AM ucho [M8] - magnetic accessories

Advantages and disadvantages of neodymium magnets NdFeB.

In addition to their long-term stability, neodymium magnets provide the following advantages:

• They have stable power, and over nearly ten years their attraction force decreases symbolically – ~1% (according to theory),
• They protect against demagnetization induced by ambient electromagnetic environments remarkably well,
• By applying a reflective layer of silver, the element gains a clean look,
• The outer field strength of the magnet shows advanced magnetic properties,
• With the right combination of compounds, they reach excellent thermal stability, enabling operation at or above 230°C (depending on the design),
• Thanks to the possibility in shaping and the capability to adapt to individual requirements, neodymium magnets can be created in various configurations, which broadens their application range,
• Wide application in cutting-edge sectors – they are used in HDDs, electromechanical systems, clinical machines along with technologically developed systems,
• Compactness – despite their small size, they deliver powerful magnetism, making them ideal for precision applications

Disadvantages of magnetic elements:

• They can break when subjected to a strong impact. If the magnets are exposed to external force, they should be placed in a protective case. The steel housing, in the form of a holder, protects the magnet from fracture and increases its overall durability,
• They lose field intensity at high temperatures. Most neodymium magnets experience permanent loss in strength when heated above 80°C (depending on the form and height). However, we offer special variants with high temperature resistance that can operate up to 230°C or higher,
• Due to corrosion risk in humid conditions, it is advisable to use sealed magnets made of plastic for outdoor use,
• Limited ability to create complex details in the magnet – the use of a housing is recommended,
• Safety concern due to small fragments may arise, in case of ingestion, which is important in the context of child safety. Furthermore, tiny components from these devices may disrupt scanning if inside the body,
• Higher purchase price is one of the drawbacks compared to ceramic magnets, especially in budget-sensitive applications

Maximum lifting force for a neodymium magnet – what contributes to it?

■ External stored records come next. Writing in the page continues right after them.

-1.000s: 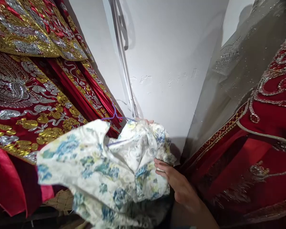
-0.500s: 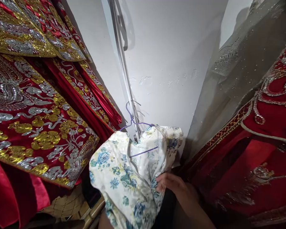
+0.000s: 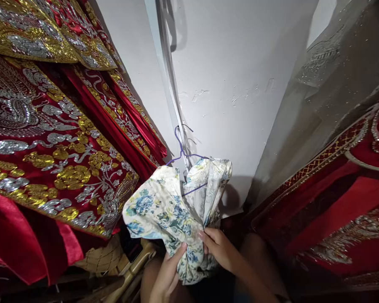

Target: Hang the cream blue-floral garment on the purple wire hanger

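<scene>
A white blouse-like garment [image 3: 158, 202] with blue and green flowers hangs on a purple hanger [image 3: 182, 153], its neckline gaping in a V. My left hand [image 3: 169, 271] grips the lower front of the cloth, thumb on top and fingers tucked behind. Higher up, at the bottom of the opening, my right hand [image 3: 217, 246] pinches the garment's edge between thumb and fingers. Part of the hanger's lower bar shows inside the neck. The fingers of both hands are partly hidden by the fabric.
Red garments with gold and silver sequin embroidery [image 3: 72, 172] hang at left. A beaded red dress [image 3: 360, 202] and sheer grey fabric [image 3: 322, 84] hang at right. Behind stands a white wall [image 3: 233, 54] with a metal pole [image 3: 169, 63]. A woven basket [image 3: 104, 254] sits low at left.
My left hand has come into view and taken hold of the lower front. The garment's lower part is gathered up higher, and the view has shifted slightly.
</scene>
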Demonstrator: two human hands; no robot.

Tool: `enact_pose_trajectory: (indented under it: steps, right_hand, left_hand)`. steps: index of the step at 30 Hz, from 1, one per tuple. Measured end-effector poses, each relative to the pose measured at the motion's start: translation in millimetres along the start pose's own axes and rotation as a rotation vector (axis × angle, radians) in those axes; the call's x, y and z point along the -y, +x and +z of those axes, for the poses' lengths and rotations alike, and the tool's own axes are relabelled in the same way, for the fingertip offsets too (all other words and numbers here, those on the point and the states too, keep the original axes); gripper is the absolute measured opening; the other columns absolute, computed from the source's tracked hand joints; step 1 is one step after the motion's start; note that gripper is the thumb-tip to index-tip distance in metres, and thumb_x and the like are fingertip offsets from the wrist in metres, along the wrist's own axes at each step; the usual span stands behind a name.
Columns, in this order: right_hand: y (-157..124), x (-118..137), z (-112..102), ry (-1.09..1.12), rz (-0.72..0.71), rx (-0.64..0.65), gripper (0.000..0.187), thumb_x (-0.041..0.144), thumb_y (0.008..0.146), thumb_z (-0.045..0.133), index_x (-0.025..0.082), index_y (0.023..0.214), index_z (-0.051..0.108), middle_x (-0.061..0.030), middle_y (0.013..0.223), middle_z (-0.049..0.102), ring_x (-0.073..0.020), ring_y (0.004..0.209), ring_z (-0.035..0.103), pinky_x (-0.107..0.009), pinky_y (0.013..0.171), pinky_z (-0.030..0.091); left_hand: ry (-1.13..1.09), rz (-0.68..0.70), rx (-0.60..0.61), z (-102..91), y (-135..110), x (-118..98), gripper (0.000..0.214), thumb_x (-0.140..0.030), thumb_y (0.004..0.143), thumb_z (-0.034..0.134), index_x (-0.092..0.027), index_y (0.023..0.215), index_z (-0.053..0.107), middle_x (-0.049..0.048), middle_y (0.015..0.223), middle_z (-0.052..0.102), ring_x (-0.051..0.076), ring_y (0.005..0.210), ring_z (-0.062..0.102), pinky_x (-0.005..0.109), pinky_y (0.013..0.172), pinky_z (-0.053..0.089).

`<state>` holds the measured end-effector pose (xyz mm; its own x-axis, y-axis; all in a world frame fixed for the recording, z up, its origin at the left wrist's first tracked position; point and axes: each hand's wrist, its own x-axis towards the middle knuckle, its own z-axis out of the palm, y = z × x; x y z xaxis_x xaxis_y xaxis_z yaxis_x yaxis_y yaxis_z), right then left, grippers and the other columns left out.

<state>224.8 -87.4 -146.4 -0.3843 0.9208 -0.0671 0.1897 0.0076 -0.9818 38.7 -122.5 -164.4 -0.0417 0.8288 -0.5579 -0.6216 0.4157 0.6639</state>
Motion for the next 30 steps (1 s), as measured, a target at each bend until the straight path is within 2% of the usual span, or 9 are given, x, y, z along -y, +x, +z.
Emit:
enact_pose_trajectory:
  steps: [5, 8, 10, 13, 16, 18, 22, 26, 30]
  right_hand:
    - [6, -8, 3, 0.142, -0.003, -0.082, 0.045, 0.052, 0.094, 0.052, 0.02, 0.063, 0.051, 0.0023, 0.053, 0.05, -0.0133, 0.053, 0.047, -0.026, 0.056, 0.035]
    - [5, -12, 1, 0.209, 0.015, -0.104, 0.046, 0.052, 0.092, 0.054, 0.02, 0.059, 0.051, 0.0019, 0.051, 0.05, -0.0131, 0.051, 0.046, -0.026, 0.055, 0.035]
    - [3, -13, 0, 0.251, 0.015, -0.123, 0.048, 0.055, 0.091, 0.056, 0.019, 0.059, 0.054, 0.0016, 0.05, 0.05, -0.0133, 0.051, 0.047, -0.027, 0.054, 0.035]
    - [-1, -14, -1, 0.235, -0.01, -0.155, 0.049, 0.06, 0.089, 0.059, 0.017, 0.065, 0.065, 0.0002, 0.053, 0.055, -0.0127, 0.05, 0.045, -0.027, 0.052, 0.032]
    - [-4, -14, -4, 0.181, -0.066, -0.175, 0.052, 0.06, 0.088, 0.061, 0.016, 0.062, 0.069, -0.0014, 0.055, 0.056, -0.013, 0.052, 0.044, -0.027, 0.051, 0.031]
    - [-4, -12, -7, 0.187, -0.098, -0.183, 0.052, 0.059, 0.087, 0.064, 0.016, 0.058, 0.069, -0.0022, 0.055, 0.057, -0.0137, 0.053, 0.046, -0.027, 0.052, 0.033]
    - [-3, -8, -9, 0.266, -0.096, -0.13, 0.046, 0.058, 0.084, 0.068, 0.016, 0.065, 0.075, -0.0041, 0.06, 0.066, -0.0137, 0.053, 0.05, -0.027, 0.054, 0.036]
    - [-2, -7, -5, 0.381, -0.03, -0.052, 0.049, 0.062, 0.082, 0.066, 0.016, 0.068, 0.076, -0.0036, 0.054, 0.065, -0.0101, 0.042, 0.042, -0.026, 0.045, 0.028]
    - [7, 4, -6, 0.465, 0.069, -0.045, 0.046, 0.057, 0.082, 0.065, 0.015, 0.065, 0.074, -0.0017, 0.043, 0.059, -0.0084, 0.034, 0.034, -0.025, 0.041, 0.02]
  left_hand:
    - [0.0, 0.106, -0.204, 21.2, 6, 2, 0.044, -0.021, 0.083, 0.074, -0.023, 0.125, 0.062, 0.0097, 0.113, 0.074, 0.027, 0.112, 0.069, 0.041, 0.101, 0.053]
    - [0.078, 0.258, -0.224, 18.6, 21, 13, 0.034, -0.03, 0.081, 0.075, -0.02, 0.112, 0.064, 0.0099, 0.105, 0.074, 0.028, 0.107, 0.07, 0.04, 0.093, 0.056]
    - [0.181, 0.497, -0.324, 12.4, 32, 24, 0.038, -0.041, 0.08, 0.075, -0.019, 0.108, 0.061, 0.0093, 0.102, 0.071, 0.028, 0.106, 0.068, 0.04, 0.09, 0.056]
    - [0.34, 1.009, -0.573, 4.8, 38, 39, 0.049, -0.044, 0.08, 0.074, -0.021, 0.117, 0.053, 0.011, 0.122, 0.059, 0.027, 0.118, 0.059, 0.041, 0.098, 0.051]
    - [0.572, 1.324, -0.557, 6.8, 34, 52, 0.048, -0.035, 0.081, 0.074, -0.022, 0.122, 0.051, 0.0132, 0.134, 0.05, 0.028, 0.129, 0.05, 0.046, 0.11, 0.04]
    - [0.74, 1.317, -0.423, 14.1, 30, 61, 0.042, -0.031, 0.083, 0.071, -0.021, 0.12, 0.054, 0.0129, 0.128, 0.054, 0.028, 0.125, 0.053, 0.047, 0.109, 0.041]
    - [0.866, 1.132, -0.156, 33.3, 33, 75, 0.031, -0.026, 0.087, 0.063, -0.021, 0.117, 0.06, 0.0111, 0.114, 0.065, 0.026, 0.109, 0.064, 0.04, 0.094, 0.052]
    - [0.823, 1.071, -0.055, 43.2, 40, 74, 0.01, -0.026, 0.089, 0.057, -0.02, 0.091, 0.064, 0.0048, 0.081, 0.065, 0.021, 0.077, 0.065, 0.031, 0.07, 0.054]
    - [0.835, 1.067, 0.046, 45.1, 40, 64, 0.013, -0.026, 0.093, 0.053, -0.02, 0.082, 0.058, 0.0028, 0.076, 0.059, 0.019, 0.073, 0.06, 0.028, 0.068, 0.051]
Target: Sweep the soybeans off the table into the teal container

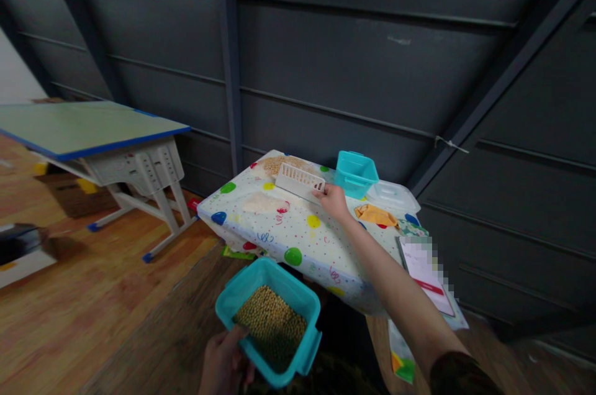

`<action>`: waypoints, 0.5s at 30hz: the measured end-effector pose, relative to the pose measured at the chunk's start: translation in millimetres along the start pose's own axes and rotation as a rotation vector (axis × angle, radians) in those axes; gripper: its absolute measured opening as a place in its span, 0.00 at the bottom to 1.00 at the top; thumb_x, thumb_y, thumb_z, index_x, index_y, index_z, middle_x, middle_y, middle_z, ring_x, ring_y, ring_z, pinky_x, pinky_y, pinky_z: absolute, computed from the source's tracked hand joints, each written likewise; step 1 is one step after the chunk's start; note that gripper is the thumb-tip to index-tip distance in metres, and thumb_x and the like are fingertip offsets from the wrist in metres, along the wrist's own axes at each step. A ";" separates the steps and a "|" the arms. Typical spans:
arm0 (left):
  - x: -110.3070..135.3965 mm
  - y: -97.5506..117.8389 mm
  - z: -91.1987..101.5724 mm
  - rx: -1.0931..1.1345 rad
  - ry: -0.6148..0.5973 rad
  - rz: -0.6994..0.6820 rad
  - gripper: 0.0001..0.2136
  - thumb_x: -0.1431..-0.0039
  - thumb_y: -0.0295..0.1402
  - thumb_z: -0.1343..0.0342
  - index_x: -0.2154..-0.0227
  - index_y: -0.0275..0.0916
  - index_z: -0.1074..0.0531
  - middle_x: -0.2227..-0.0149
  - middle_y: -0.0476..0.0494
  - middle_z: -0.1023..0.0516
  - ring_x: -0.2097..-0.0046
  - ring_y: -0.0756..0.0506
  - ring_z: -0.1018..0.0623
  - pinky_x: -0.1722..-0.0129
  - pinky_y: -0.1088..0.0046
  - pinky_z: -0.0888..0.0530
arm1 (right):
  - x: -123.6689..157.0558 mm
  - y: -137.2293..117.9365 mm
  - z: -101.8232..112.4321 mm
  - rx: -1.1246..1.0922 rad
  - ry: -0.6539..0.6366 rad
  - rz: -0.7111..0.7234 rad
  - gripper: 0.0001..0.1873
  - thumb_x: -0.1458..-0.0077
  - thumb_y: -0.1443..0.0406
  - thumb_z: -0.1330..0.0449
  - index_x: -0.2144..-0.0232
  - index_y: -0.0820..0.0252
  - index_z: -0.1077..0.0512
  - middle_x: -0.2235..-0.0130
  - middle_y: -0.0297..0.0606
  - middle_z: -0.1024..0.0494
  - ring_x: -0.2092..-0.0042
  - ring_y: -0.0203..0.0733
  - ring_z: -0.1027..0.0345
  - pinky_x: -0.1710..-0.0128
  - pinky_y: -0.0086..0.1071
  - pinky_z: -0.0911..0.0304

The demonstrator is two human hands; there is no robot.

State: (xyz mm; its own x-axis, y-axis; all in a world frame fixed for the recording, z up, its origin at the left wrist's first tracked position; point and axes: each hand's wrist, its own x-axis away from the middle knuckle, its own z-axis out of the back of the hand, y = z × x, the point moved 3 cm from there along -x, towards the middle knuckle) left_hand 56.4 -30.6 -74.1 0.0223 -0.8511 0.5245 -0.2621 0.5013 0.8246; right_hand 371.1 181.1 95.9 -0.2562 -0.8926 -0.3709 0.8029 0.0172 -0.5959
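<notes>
Left hand (226, 358): cut off at seven o'clock, partly hidden behind the tub (291, 286)
Green-topped desk (100, 123): cut off at nine o'clock
Sheet (419, 267): four o'clock, partly pixelated, writing unreadable

Head view, forward and down over a nearby table (321, 243)
</notes>
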 end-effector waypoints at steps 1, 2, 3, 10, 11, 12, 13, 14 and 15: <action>0.5 0.7 0.2 0.029 0.011 0.013 0.29 0.61 0.58 0.35 0.95 0.49 0.46 0.93 0.52 0.45 0.90 0.49 0.39 0.88 0.71 0.44 | -1.6 -1.4 -1.2 0.002 0.000 -0.004 0.15 0.43 0.63 0.36 0.80 0.56 0.32 0.77 0.32 0.28 0.71 0.39 0.37 0.70 0.31 0.50; 1.0 1.3 0.4 0.067 0.023 0.028 0.28 0.63 0.56 0.34 0.96 0.49 0.45 0.93 0.52 0.45 0.90 0.49 0.40 0.88 0.72 0.45 | -2.9 -2.9 -2.5 0.007 -0.005 -0.003 0.16 0.43 0.63 0.36 0.81 0.56 0.32 0.78 0.31 0.29 0.71 0.39 0.37 0.69 0.31 0.51; 1.5 2.3 0.4 0.104 0.031 0.038 0.28 0.64 0.55 0.32 0.96 0.49 0.44 0.93 0.52 0.45 0.90 0.49 0.40 0.88 0.72 0.46 | -3.9 -4.4 -3.7 0.014 -0.014 0.004 0.16 0.43 0.63 0.36 0.81 0.56 0.33 0.78 0.31 0.30 0.71 0.39 0.38 0.69 0.31 0.51; 6.0 6.4 -2.4 0.137 -0.012 0.035 0.26 0.66 0.52 0.29 0.96 0.47 0.41 0.92 0.54 0.44 0.90 0.50 0.39 0.88 0.73 0.43 | 3.2 -8.4 -3.9 0.001 -0.083 0.047 0.20 0.45 0.63 0.36 0.84 0.55 0.40 0.78 0.31 0.34 0.72 0.37 0.41 0.69 0.32 0.52; 4.8 3.9 -2.3 0.134 -0.012 0.029 0.27 0.64 0.53 0.30 0.95 0.47 0.41 0.92 0.54 0.44 0.90 0.50 0.39 0.88 0.73 0.43 | 5.5 -8.5 -3.0 -0.014 -0.091 0.055 0.21 0.45 0.63 0.36 0.84 0.55 0.40 0.78 0.31 0.34 0.72 0.37 0.41 0.69 0.32 0.51; 3.0 0.9 -1.9 0.132 -0.007 0.021 0.27 0.62 0.53 0.31 0.95 0.47 0.41 0.92 0.54 0.44 0.89 0.50 0.39 0.88 0.73 0.43 | 7.7 -8.7 -1.9 -0.028 -0.097 0.064 0.21 0.46 0.62 0.36 0.84 0.55 0.40 0.78 0.31 0.34 0.72 0.37 0.41 0.69 0.32 0.51; 1.0 -2.3 -1.4 0.127 0.001 0.019 0.27 0.60 0.54 0.32 0.95 0.47 0.42 0.92 0.53 0.43 0.89 0.50 0.39 0.88 0.73 0.44 | 9.9 -8.7 -0.4 -0.043 -0.097 0.073 0.21 0.46 0.62 0.35 0.84 0.55 0.40 0.78 0.31 0.33 0.72 0.37 0.41 0.69 0.32 0.50; -1.0 -5.0 -0.7 0.120 0.010 0.021 0.28 0.60 0.55 0.33 0.94 0.48 0.43 0.92 0.53 0.44 0.90 0.50 0.40 0.88 0.72 0.44 | 11.9 -8.4 1.6 -0.058 -0.090 0.076 0.20 0.46 0.62 0.35 0.84 0.55 0.39 0.78 0.31 0.33 0.72 0.38 0.40 0.69 0.32 0.50; -2.5 -6.8 0.1 0.112 0.019 0.025 0.28 0.60 0.56 0.33 0.95 0.48 0.43 0.93 0.53 0.44 0.90 0.50 0.40 0.88 0.72 0.45 | 13.9 -7.6 4.2 -0.071 -0.076 0.072 0.20 0.46 0.62 0.35 0.83 0.55 0.38 0.78 0.31 0.32 0.72 0.38 0.39 0.69 0.32 0.50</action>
State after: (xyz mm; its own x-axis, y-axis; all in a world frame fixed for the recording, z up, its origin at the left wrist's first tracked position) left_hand 58.0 -31.9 -81.1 0.0322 -0.8349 0.5494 -0.3689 0.5010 0.7829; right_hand 363.7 166.7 98.2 -0.1552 -0.9194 -0.3615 0.7772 0.1122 -0.6191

The given holding capacity of the magnet corresponds to the highest holding force, determined under optimal conditions, that is:

• using a steel plate with low carbon content, acting as a magnetic circuit closure
• of a thickness of at least 10 mm
• with a refined outer layer
• with no separation
• in a perpendicular direction of force
• at room temperature

Key elements affecting lifting force

The lifting capacity of a magnet is determined by in practice the following factors, ordered from most important to least significant:

• Air gap between the magnet and the plate, as even a very small distance (e.g. 0.5 mm) causes a drop in lifting force of up to 50%.
• Direction of applied force, because the maximum lifting capacity is achieved under perpendicular application. The force required to slide the magnet along the plate is usually several times lower.
• Thickness of the plate, as a plate that is too thin causes part of the magnetic flux not to be used and to remain wasted in the air.
• Material of the plate, because higher carbon content lowers holding force, while higher iron content increases it. The best choice is steel with high magnetic permeability and high saturation induction.
• Surface of the plate, because the more smooth and polished it is, the better the contact and consequently the greater the magnetic saturation.
• Operating temperature, since all permanent magnets have a negative temperature coefficient. This means that at high temperatures they are weaker, while at sub-zero temperatures they become slightly stronger.

* Holding force was tested on a smooth steel plate of 20 mm thickness, when the force acted perpendicularly, however under parallel forces the load capacity is reduced by as much as 75%. In addition, even a slight gap {between} the magnet and the plate decreases the holding force.